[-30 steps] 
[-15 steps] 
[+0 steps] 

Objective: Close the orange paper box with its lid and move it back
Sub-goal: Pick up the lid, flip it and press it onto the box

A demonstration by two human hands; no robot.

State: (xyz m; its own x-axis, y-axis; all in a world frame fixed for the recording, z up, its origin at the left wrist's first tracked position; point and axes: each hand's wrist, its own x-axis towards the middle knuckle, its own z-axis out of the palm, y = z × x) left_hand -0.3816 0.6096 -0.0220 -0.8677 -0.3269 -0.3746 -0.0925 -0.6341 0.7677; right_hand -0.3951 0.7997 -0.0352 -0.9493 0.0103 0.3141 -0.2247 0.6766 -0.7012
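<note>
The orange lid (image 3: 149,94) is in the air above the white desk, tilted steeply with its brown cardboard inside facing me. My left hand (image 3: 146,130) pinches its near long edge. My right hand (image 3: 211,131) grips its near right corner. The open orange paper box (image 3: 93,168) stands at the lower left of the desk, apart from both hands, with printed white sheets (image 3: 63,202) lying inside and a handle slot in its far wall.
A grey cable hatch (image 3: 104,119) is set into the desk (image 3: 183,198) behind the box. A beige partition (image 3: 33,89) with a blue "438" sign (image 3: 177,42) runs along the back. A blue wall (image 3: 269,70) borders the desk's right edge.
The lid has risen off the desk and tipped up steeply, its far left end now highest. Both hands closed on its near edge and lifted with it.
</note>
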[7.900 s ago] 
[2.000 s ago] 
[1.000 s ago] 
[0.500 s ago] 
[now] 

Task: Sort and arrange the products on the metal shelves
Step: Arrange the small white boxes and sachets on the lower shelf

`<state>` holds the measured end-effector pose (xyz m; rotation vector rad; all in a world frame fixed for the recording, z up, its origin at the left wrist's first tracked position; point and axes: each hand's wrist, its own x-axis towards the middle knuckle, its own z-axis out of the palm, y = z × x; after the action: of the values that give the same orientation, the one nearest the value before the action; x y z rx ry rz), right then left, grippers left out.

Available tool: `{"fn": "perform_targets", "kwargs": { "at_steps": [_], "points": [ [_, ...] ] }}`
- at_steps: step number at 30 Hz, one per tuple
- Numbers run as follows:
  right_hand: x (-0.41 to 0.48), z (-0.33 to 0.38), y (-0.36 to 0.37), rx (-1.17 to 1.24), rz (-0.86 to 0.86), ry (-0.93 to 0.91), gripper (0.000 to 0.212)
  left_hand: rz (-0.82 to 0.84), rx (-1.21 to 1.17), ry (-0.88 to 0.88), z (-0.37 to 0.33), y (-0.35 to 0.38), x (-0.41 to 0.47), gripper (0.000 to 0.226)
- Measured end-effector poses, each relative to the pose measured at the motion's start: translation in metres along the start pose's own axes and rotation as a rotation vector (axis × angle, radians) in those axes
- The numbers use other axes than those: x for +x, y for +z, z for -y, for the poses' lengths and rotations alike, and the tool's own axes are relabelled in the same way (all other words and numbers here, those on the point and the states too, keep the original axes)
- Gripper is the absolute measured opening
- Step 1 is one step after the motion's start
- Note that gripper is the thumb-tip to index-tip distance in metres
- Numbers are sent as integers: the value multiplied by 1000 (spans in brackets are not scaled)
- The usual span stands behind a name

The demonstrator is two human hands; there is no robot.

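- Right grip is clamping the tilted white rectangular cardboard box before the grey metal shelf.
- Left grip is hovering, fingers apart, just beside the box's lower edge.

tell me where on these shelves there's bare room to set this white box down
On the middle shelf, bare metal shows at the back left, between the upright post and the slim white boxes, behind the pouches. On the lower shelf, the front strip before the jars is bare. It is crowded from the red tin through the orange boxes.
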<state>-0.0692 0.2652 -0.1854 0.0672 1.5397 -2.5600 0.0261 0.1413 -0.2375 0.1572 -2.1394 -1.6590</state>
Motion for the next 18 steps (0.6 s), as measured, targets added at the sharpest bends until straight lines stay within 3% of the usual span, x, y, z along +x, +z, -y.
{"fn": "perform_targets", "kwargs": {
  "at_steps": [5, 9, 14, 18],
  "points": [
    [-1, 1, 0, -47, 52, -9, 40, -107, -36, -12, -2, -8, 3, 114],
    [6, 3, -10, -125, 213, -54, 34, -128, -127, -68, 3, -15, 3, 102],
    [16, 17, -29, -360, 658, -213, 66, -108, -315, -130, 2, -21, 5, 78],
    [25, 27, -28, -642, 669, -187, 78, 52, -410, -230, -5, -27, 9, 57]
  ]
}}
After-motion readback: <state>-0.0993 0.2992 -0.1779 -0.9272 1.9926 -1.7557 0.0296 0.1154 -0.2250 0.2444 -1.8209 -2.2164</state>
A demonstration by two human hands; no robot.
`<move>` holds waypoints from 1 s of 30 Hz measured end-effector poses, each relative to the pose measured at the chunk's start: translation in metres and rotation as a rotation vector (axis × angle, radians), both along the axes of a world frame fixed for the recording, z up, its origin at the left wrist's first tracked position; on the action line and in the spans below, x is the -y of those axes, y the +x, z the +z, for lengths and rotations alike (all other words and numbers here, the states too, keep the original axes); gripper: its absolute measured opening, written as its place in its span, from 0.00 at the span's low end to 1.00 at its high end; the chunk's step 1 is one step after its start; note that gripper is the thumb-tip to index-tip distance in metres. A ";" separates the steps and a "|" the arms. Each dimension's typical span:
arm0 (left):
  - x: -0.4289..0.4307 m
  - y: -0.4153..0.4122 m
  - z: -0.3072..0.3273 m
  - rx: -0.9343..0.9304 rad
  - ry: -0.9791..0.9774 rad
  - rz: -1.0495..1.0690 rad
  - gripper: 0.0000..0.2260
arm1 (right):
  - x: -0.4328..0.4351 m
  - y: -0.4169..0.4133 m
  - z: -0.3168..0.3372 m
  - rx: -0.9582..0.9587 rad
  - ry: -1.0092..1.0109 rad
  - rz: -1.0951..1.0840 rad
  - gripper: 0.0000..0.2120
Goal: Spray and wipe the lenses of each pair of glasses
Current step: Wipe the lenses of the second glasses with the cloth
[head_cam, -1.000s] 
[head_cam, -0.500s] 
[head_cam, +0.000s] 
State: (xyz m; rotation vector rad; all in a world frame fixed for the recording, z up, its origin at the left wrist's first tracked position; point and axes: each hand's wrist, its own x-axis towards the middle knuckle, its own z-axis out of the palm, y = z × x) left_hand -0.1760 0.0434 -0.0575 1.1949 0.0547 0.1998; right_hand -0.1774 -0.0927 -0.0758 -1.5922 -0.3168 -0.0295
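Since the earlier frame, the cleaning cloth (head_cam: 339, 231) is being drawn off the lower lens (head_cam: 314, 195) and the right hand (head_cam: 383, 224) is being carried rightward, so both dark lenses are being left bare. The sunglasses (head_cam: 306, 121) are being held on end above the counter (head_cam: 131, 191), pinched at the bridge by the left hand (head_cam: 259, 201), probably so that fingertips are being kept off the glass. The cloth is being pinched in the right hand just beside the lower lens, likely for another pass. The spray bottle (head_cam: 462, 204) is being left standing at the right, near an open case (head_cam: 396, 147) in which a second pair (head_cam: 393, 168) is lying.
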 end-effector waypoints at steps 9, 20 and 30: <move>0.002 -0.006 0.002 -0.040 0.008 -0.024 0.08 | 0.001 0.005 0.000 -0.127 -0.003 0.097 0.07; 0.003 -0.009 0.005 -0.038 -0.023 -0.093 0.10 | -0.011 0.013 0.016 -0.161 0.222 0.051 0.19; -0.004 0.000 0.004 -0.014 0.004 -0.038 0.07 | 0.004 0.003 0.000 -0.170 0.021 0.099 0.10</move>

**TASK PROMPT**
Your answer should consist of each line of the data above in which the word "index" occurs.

**THE COMPLETED TASK**
- Note that gripper is the thumb-tip to index-tip distance in metres
`<move>` holds waypoints from 1 s of 30 Hz measured end-effector poses, each relative to the pose measured at the chunk's start: translation in metres and rotation as a rotation vector (axis × angle, radians), both along the axes of a world frame fixed for the recording, z up, its origin at the left wrist's first tracked position; on the action line and in the spans below, x is the -y of those axes, y the +x, z the +z, for lengths and rotations alike (all other words and numbers here, the states too, keep the original axes); gripper: its absolute measured opening, written as its place in its span, from 0.00 at the span's low end to 1.00 at its high end; the chunk's step 1 is one step after its start; note that gripper is the thumb-tip to index-tip distance in metres. A ";" separates the steps and a "|" the arms. Each dimension's typical span:

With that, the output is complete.